If finding the unit requires accumulating specific observations, the sequence of how you build is not a choice either. You have to start specific. Not because starting small is virtuous, but because specific things are the only raw material from which the unit eventually becomes legible.
In food delivery, early market experiments ran at the level of a single zip code, testing specific item categories to understand what demand actually looked like before generalizing. In the sales product above, the first version covered one business unit, one sales persona, and a handful of hard-coded rules. Not to be cautious, but because that scope was the minimum needed to learn whether the unit was real. Neither of those starting points looked like a platform or even a product. They looked like solutions. That was the point.
Solutions become products when the unit repeats across enough customers that a consistent experience can be built around it.

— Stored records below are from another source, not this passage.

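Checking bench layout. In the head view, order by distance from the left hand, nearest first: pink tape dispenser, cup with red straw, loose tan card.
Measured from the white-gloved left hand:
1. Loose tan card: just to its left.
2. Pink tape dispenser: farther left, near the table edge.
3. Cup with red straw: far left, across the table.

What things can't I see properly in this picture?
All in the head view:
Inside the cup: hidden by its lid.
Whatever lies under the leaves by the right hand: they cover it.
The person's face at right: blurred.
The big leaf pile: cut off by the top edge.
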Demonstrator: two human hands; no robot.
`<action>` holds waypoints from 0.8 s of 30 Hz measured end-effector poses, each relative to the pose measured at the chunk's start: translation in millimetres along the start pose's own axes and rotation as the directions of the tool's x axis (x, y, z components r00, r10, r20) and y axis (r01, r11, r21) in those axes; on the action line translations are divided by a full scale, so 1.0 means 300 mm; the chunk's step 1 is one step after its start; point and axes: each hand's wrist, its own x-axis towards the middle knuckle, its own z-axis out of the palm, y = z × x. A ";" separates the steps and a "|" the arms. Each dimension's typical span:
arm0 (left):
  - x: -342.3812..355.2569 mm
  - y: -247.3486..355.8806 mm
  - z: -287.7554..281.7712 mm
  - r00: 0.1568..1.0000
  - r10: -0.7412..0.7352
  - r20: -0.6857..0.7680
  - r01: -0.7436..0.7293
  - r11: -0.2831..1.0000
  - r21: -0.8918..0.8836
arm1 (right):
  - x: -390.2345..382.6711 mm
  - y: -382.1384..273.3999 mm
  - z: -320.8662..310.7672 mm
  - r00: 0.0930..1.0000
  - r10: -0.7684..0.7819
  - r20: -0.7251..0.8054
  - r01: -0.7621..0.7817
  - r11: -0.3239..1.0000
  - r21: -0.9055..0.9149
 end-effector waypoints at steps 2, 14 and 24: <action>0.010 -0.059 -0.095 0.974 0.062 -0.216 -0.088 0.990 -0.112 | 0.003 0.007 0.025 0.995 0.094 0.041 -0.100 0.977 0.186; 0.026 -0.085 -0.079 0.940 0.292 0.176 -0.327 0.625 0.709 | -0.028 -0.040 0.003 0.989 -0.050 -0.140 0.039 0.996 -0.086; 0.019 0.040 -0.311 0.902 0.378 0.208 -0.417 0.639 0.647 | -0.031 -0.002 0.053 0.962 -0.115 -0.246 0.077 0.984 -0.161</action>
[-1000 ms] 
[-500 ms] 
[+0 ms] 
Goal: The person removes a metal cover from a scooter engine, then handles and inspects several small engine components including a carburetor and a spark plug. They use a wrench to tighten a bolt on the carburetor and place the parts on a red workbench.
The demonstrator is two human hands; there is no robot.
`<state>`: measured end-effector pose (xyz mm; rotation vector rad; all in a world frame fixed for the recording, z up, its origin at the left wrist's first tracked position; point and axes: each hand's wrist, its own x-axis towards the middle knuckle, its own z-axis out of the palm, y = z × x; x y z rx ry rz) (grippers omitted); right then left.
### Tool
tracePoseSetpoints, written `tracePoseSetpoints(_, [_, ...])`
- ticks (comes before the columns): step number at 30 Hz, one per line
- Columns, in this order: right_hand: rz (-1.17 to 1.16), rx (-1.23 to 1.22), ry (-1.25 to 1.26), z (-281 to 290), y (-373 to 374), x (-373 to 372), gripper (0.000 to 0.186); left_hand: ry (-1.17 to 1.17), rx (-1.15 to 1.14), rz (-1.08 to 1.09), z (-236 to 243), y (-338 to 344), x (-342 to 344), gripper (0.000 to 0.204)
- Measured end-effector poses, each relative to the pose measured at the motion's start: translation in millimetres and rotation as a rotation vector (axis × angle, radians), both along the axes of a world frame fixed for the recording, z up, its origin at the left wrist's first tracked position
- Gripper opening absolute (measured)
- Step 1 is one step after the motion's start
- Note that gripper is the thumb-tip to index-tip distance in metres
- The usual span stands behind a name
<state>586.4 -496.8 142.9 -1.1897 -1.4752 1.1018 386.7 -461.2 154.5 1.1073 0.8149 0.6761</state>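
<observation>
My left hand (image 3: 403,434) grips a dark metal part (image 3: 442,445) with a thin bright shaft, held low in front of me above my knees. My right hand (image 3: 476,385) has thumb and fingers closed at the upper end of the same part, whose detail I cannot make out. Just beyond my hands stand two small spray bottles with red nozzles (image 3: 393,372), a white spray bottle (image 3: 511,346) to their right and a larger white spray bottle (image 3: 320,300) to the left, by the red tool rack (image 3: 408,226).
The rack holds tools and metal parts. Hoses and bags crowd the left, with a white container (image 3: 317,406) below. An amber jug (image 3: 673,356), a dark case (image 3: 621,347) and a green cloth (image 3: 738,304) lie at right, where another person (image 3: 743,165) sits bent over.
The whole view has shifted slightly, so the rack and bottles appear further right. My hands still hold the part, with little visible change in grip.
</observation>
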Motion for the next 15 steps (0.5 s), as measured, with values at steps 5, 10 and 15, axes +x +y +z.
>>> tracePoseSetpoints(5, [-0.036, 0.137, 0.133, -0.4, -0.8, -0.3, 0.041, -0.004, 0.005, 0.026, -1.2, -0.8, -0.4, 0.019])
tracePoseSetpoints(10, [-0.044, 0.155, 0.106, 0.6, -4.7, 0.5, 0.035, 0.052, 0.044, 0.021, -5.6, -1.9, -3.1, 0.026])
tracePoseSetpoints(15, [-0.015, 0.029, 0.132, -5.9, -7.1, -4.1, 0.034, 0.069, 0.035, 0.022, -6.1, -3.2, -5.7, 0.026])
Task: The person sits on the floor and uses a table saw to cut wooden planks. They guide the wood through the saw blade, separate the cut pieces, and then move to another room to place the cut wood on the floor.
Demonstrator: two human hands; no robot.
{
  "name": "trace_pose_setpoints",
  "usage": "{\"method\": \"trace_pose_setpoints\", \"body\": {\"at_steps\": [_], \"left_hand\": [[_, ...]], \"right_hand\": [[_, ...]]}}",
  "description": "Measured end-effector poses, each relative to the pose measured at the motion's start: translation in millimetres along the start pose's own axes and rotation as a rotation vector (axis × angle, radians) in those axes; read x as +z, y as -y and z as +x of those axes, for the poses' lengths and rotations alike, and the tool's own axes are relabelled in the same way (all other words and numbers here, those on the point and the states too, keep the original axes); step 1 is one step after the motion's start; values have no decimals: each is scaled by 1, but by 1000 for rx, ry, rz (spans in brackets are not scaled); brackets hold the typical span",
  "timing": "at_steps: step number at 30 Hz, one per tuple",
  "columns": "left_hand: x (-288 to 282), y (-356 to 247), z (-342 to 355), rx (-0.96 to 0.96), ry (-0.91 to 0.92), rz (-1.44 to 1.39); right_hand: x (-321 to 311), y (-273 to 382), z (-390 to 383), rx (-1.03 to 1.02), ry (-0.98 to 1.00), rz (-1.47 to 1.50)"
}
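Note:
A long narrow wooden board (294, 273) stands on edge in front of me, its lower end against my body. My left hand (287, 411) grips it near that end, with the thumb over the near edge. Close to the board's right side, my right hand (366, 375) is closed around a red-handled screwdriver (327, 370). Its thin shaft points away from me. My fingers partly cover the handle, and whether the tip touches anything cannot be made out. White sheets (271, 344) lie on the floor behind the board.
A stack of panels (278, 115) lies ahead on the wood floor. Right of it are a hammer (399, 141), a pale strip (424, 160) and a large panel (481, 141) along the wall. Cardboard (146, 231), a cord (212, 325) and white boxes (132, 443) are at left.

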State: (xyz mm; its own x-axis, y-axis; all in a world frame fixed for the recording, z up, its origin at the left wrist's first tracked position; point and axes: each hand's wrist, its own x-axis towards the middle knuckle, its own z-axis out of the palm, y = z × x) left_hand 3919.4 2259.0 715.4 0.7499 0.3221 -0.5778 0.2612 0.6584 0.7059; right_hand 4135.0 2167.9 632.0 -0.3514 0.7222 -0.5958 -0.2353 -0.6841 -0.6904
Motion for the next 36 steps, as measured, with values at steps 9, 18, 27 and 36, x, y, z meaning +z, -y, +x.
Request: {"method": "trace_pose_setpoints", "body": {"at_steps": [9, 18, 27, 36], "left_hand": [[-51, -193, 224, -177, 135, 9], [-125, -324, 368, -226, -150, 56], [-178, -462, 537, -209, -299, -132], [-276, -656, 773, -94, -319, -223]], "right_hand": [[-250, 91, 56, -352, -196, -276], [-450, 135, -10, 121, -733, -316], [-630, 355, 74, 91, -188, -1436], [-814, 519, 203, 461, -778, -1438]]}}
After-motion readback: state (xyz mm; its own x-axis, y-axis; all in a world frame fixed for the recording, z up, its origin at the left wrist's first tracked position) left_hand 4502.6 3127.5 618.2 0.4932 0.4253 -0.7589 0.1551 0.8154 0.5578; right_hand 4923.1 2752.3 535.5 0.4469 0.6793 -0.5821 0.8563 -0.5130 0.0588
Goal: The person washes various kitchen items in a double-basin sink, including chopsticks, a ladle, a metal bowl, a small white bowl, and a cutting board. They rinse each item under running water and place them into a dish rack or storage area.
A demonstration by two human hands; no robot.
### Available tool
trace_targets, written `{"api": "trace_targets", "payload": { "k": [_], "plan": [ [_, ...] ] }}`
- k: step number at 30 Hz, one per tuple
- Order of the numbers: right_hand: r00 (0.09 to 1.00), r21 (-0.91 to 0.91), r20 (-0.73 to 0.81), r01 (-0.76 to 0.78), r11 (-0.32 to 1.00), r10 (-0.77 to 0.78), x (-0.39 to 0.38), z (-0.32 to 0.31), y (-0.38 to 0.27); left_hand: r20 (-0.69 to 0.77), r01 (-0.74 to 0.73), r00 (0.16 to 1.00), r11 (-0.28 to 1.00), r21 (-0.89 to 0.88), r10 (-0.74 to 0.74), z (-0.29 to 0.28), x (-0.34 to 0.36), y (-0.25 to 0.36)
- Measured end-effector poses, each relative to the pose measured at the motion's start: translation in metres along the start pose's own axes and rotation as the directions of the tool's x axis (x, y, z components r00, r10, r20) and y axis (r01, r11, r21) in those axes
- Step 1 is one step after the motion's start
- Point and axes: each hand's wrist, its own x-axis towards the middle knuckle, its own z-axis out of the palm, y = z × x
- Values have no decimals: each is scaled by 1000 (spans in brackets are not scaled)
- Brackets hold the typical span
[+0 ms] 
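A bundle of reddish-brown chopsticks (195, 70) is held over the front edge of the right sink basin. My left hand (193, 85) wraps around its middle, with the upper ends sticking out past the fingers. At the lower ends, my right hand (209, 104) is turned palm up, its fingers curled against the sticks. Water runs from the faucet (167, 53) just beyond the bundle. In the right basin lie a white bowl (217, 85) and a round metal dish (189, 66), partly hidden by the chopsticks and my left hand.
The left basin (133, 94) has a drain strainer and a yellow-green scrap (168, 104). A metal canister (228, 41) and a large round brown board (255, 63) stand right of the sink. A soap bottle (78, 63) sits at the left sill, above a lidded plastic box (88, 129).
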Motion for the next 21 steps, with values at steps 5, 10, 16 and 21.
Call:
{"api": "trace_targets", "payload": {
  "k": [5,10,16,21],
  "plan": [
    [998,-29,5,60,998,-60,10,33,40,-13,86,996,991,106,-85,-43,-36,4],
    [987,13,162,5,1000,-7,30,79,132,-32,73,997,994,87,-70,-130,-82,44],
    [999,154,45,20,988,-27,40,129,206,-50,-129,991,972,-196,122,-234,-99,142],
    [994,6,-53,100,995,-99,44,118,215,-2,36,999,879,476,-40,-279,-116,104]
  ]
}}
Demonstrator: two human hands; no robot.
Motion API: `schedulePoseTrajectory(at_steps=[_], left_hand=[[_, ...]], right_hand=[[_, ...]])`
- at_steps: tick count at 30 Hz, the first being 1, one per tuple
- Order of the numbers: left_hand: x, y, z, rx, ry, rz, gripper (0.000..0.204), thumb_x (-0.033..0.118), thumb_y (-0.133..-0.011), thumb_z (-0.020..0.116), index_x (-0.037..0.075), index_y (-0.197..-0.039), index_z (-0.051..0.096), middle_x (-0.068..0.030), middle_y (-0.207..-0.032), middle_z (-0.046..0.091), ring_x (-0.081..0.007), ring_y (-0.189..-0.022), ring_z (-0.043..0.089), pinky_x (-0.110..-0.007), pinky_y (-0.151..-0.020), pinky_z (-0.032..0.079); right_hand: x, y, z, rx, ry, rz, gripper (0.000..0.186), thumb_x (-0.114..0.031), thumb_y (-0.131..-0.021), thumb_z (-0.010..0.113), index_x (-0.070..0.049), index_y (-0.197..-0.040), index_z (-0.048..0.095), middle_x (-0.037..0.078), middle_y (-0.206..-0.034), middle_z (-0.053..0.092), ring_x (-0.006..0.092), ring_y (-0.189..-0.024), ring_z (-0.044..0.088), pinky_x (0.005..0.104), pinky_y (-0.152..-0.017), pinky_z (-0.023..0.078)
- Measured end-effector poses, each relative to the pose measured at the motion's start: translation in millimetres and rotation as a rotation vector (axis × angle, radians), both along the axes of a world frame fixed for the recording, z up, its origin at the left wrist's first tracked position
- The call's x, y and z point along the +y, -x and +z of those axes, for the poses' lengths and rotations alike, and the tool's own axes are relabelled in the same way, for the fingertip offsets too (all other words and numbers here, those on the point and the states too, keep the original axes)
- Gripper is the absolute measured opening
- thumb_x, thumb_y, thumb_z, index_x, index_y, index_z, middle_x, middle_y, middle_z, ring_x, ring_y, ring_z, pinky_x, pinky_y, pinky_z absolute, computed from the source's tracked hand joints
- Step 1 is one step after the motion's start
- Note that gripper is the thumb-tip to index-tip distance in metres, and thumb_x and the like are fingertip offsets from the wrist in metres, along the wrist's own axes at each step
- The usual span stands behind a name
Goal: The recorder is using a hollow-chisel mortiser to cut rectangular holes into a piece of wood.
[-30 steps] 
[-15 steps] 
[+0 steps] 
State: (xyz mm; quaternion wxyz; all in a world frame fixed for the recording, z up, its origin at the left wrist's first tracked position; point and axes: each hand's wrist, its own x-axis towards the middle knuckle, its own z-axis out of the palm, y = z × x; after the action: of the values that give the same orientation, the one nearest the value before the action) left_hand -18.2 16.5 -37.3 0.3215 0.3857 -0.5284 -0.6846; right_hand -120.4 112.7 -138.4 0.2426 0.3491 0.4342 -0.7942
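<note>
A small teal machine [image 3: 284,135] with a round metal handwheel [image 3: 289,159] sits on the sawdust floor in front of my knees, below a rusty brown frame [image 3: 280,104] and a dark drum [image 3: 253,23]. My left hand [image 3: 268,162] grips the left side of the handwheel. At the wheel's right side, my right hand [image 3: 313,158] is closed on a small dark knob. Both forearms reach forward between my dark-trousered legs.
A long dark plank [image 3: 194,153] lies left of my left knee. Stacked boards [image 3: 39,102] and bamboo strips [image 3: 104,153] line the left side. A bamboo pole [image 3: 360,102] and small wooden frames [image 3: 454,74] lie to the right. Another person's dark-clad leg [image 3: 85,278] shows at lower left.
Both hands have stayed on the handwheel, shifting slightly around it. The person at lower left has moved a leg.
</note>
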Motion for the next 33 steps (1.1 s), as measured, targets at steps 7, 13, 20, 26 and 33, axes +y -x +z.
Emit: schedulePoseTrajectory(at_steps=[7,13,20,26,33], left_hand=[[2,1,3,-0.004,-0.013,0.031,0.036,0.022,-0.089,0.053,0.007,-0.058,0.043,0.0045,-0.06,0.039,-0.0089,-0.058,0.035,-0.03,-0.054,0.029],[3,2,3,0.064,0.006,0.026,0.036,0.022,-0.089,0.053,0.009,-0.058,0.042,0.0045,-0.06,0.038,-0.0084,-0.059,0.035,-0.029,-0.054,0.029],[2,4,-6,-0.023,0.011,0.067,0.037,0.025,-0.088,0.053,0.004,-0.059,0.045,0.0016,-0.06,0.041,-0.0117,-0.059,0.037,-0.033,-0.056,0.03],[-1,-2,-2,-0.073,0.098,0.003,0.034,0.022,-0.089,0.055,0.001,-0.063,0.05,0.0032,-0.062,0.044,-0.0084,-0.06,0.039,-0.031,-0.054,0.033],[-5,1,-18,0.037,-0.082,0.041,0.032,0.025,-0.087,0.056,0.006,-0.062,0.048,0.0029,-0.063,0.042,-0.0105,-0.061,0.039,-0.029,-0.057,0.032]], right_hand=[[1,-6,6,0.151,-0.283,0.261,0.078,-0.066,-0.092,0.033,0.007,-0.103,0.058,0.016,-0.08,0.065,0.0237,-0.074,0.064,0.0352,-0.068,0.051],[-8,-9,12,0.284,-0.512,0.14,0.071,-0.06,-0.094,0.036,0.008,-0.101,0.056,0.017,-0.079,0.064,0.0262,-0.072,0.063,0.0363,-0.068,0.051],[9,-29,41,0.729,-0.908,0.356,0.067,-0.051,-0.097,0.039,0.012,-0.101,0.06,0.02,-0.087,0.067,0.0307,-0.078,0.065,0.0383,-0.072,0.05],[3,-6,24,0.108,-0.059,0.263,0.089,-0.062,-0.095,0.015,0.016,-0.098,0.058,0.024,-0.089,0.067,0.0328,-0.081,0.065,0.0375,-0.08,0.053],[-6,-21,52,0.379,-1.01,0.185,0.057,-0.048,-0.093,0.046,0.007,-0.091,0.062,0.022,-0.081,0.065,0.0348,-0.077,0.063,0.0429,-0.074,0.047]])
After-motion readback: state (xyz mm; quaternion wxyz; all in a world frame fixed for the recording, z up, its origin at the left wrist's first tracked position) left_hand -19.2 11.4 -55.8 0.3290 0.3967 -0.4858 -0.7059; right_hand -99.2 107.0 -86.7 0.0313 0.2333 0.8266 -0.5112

Products become platforms when the unit turns out to require downstream assembly. When what you have built is more useful as infrastructure than as a finished experience, that is the signal. Each transition follows from what you have learned, not from a plan made upfront.
Building a platform before you can name the unit is building the periodic table before you have encountered any elements. You will produce an architecture. Whether the primitives are the ones people actually need is a question that only specific observations can answer, and those observations come from building things narrow enough to actually learn from.
Before the next product or platform investment: can you name the unit? Not the customer problem, not the product vision. The unit. The thing that is genuinely useful on its own and repeats across the problem space. If you can name it in a single precise sentence, you have enough to make the next decision. If you cannot, more specific observations come first.
The unit is not designed. It is found. Everything else depends on that.